I think their biggest sins are just being big. It makes them a larger target (which probably necessitates them taking extreme protections, otherwise they WOULD be taken down). Others that are much more concerning don't get attacked simply because they are smaller. For example Lyft and Uber who have both been found to have all sorts of personally identifiable information available to random employees. Or various ISPs tracking of data flowing through it.
To me, the cost of being google's product, is outweighed by what they provide me with. Search, news, music, assistant functions, "remember this day", "here is your family growing up", e-mail, automation of e-mails into actionable widgets... These things all are powered by Google knowing kind of a lot about me.
I don't know of any alternative to Google for these services, that respects privacy.
1) Google (and other SV giants) share data with the NSA.
https://www.salon.com/2014/11/16/googles_secret_nsa_alliance...
2) The NSA in turn shares information with law-enforcement agencies. ICREACH contains information on the private communications millions of American citizens who have not been accused of any wrongdoing.

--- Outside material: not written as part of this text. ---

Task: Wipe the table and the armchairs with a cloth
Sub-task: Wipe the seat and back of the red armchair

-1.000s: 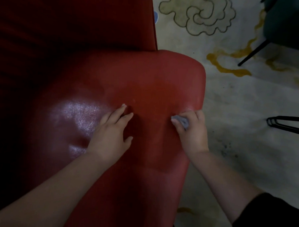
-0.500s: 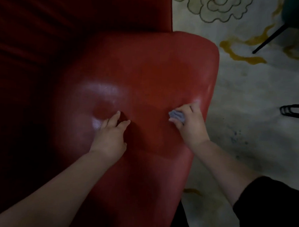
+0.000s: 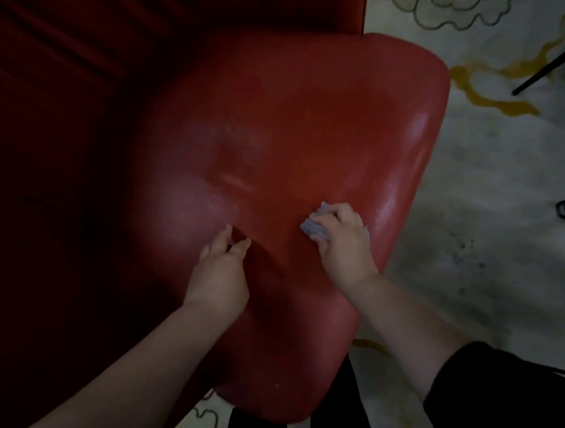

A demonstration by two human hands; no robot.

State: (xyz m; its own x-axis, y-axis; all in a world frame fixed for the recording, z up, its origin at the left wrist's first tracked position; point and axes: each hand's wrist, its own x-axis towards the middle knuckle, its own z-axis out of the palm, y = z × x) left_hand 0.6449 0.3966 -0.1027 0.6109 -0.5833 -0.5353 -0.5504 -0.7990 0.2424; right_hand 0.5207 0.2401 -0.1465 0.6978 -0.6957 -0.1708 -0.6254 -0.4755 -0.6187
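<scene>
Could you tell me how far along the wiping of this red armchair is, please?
Done: cannot be judged; the seat shows sheen but no clear wiped area. In hand: the right hand presses the cloth on the seat near its right edge, the left hand resting beside it. Left: the dark backrest; no table in view.

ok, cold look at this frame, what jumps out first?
The glossy red seat cushion fills the middle of the view, with dark red upholstery to its left. The right hand presses a crumpled grey cloth onto the cushion near its right edge, while the left hand rests bare on it. A pale rug with swirl patterns lies to the right.
</scene>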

https://gizmodo.com/the-nsa-made-its-own-google-to-help-shar...
3) The DEA (and possibly other agencies) uses this information to target Americans, and then lies about the origins of the information in a process called "parallel construction."
https://www.reuters.com/article/us-dea-sod/exclusive-u-s-dir...
It's not difficult to see the potential for abuse in a shadowy process that surveils the private communications of Americans, applies unknown selectors and data mining algorithms, and then reports the results to law enforcement.
https://wikileaks.org/google-is-not-what-it-seems/
Speaking of spooky stuff and google, this article still takes the cake.
EDIT: for completeness sake, there has been a follow up:
I hate it when people use this as an argument against "Google invading privacy", it's an argument that doesn't make any sense at all; Encrypting your data in transit prevents outsiders from reading your data, obviously it doesn't prevent Google itself from accessing your data.
This article is about how Google (and FB, etc.) invades everyone's privacy (even non-customers).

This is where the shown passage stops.